Batter's Box Interactive Magazine Batter's Box Interactive Magazine Batter's Box Interactive Magazine
All teams benefited from strong pitching and key offensive performances to deliver four wins. Kevin Pillar had three extra base hits while Kyle Drabek made his best start of the year for Buffalo. New Hampshire won behind Kevin Nolan and Scott Copeland. Daniel Norris was excellent again and Dalton Pompey had three hits including a home run. For Lansing the bullpen held West Michigan at bay until DJ Davis could drive in the winning run.

Buffalo 8 Charlotte 3

Kyle Drabek made his best start of the year, six innings, five hits, no walks, seven K's, two unearned runs. Chad Jenkins is back in Buffalo, he pitched two innings.

Kevin Pillar led the offense, he doubled and scored in the first inning, he hit a two run home run in the third and doubled again in the fourth. He finished 3-5. Matt Tuiasosopo homered also and Anthony Gose had two hits.

New Hampshire 6 Portland 5

Hew Hampshire scored three in the first, allowed four in the second but clawed their way back to take the lead and hold on for the win. Doubles were the name of the game for the Fisher Cats. In the first Kevin Nolan doubled in two runs then Brain Van Kirk doubled in Nolan. In the sixth Andy Fermin and Yusuf Carter doubled to tie the game. In the eighth Nolan doubled and scored on a wild pitch. Later Jon Jones doubled in Carter. Nolan and Mike McDade led the hitters with two hits each.

Casey Janssen pitched a perfect first. Scott Copeland took over but gave up four runs in his first inning. Perhaps he wan't used to starting in the second inning. Copeland went on to pitch 5.2 innings.

Dunedin 11 Clearwater 3

The Jays pounded out 14 hits in this contest. Dalton Pompey was 3-5 with a home run and a walk. Derrick Chung was also 3-5. Dwight Smith, Jorge Flores and Gustavo Pierre each had two hits.

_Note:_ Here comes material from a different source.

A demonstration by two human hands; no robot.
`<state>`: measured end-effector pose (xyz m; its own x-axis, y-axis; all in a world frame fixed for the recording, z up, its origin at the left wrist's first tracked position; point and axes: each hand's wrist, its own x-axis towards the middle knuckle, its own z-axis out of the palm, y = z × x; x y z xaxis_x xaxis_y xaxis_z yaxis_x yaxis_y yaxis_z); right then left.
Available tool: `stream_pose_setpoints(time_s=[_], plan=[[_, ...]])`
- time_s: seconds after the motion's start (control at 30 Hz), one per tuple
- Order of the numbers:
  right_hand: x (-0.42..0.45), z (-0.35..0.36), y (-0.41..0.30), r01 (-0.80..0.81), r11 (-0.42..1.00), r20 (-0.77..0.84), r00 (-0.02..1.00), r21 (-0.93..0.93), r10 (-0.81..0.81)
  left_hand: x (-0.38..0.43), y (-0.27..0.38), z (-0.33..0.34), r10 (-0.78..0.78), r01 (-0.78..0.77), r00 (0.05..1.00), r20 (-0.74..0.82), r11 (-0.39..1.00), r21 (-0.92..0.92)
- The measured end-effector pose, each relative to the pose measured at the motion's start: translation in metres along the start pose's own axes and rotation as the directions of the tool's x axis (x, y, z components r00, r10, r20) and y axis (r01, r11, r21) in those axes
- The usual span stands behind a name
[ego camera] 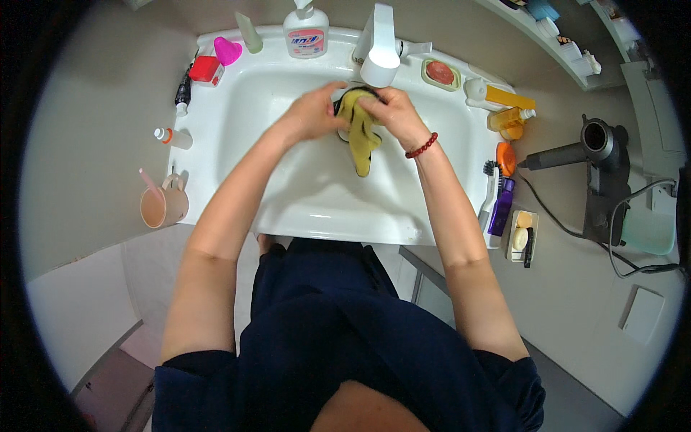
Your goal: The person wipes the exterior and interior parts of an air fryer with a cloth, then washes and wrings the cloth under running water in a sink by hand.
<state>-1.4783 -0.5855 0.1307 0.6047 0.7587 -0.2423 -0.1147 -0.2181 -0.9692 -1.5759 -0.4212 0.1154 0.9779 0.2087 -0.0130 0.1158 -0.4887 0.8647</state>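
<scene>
A yellow cloth (358, 132) with dark edging hangs bunched over the basin of a white washbasin (324, 183), just below the faucet (379, 54). My right hand (398, 114) grips its upper right part, thumb pressed on the front; a red bead bracelet circles that wrist. At the cloth's left side is my left hand (310, 114), thumb and fingers spread apart. Whether its fingertips touch the cloth I cannot tell. The cloth's lower end dangles free, and the drain area behind it is mostly hidden.
Along the back rim stand a white pump bottle (306, 32) and a soap dish (441, 74) with reddish soap. A pinkish mug (171, 202) sits at the left edge. On the right are an amber bottle (507, 119), a scrubbing brush (490, 189) and a wall-mounted hair dryer (572, 154).
</scene>
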Motion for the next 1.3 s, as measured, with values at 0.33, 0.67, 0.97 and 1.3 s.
stream_pose_setpoints(time_s=[0.33,0.67,0.97,1.3], plan=[[-0.002,0.033,0.057,0.157,0.958,0.058,0.987,-0.239,-0.148,-0.011,0.044,-0.003,-0.194,0.166,0.978,0.071,0.533,-0.829],[0.001,0.01,0.069,0.277,0.65,-0.312,0.948,0.708,-0.064,-0.023,-0.05,0.022,-0.582,0.248,0.804,0.122,0.141,-0.958],[-0.069,0.098,0.053,0.46,0.567,0.077,0.817,-0.683,-0.571,0.001,-0.083,0.097,-0.064,0.29,0.927,0.369,-0.5,-0.816],[-0.002,0.064,0.058,0.208,0.696,-0.33,0.764,-0.688,-0.554,0.004,-0.047,0.106,0.065,0.072,0.996,0.057,-0.249,-0.966]])
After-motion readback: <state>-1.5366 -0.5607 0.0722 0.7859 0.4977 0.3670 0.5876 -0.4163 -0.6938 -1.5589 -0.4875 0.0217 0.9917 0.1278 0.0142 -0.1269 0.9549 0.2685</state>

Daniel Norris was his usual self, 4,2 innings, four hits, six K's. He did concede a run but that run scored after he was pulled from the game.

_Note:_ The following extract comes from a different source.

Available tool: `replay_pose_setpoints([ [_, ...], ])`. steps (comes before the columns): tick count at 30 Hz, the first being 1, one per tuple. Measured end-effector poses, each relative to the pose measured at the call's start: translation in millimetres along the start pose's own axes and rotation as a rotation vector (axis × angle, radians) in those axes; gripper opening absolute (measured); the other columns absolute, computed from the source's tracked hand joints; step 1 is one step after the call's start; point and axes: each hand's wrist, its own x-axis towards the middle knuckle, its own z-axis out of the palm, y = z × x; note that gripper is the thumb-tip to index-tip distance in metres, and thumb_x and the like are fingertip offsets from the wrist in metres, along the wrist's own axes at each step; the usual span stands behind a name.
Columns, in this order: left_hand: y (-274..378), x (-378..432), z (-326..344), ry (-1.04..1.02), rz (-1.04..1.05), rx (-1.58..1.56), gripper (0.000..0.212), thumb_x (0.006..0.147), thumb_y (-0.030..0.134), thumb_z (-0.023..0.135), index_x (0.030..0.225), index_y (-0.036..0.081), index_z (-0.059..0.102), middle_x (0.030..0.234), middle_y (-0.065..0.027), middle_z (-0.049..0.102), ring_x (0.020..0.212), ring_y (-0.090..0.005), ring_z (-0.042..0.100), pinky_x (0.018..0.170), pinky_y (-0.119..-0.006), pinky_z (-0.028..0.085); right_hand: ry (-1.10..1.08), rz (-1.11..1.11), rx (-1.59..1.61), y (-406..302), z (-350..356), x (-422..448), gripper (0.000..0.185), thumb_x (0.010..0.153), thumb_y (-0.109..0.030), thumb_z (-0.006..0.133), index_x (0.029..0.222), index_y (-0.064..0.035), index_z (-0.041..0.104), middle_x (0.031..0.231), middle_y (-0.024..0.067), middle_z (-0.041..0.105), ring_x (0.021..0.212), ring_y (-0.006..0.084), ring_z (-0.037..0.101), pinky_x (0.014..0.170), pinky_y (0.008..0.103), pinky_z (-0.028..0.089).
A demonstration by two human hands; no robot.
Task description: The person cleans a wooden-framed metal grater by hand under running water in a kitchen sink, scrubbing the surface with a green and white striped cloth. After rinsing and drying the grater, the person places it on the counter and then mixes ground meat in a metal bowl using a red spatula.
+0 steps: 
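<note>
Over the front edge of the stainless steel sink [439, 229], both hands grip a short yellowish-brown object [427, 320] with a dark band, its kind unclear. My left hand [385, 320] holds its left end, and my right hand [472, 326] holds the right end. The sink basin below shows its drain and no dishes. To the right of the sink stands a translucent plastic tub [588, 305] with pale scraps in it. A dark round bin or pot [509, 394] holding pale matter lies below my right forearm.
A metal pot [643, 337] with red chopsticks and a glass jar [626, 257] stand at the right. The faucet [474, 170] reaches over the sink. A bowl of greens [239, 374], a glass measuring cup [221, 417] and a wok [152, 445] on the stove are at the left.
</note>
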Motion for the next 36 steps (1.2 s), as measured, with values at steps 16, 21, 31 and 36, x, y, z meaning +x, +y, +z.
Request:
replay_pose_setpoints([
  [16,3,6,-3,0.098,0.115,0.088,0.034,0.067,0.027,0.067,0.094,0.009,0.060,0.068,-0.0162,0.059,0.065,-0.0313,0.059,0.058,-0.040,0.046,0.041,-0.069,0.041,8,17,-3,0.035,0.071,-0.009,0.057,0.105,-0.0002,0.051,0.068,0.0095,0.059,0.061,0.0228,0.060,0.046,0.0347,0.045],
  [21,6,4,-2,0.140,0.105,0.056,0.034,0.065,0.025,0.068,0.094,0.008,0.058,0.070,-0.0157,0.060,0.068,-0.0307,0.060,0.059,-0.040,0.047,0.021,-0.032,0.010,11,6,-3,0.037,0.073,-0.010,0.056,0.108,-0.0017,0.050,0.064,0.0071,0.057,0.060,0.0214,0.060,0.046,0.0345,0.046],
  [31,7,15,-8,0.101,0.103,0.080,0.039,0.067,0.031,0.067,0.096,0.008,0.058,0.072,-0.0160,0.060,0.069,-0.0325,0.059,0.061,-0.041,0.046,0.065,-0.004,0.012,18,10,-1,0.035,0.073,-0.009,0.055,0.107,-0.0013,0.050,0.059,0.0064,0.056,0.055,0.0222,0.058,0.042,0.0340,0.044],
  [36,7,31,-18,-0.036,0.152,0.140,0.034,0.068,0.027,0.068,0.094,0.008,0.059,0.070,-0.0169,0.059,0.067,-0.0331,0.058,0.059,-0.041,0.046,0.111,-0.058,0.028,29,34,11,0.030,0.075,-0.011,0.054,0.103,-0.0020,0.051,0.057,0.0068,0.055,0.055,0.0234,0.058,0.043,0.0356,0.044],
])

Lansing 5 West Michigan 2 - 12 innings

The teams were tied pretty much all game. Both scored a run in the fourth, both scored a run in the fifth, and that was it until the twelfth. The Lugnuts had some help in the twelfth, two walks got it started, DJ Davis singled in a run and then two errors helped the last two runs score.

Tom Robson started and pitched five innings with both runs charged to him. Brady Dragmire and Scott Silverstein each pitched three shutout innings. For the offense DJ Davis was 3-5 with a walk, LB Dantzler had two hits.

3 Stars

3rd star: DJ Davis

2nd star: Dalton Pompey

1st star: Kevin Pillar


Lots of Good Performances on Saturday | 12 comments | Create New Account
The following comments are owned by whomever posted them. This site is not responsible for what they say.
Mike Green - Sunday, May 11 2014 @ 08:13 AM EDT (#286091) #
Pompey is off to a good start against LHP- evening out his splits to .289/.419/.514 against LHP and .368/.425/.474 against RHP.  The switch-hitter has more pop against LHP and uses his speed more from the left side.  It all works.

For the second straight game, Norris was pulled with a big lead and two outs in the fifth inning.  If the club is trying to deliver a message that "pitcher wins" mean little, I suppose that I approve.  It would be better if the message was delivered explicitly. Norris is pitching very, very well.

bpoz - Sunday, May 11 2014 @ 08:18 AM EDT (#286092) #
One thing that has bothered/confused me about D Norris is that he is not going deep into the games. 7 starts 33.1IP. Last year 90.2 IP total. I expect/guess he will total 140 IP this year, due to pitching limitations. I expect him to pitch for Dunedin, NH and the AFL.
bpoz - Sunday, May 11 2014 @ 08:24 AM EDT (#286093) #
Thanks for your analysis Mike G. Low IP is an interesting factor.
ayjackson - Sunday, May 11 2014 @ 08:51 AM EDT (#286094) #
Norris is probably on a strict pitch count of around 75 pitches. The fact that it seems to have occurred at the 4.2 inn mark on consecutive games is odd and I too have wondered if it was an odd way of devaluing wins.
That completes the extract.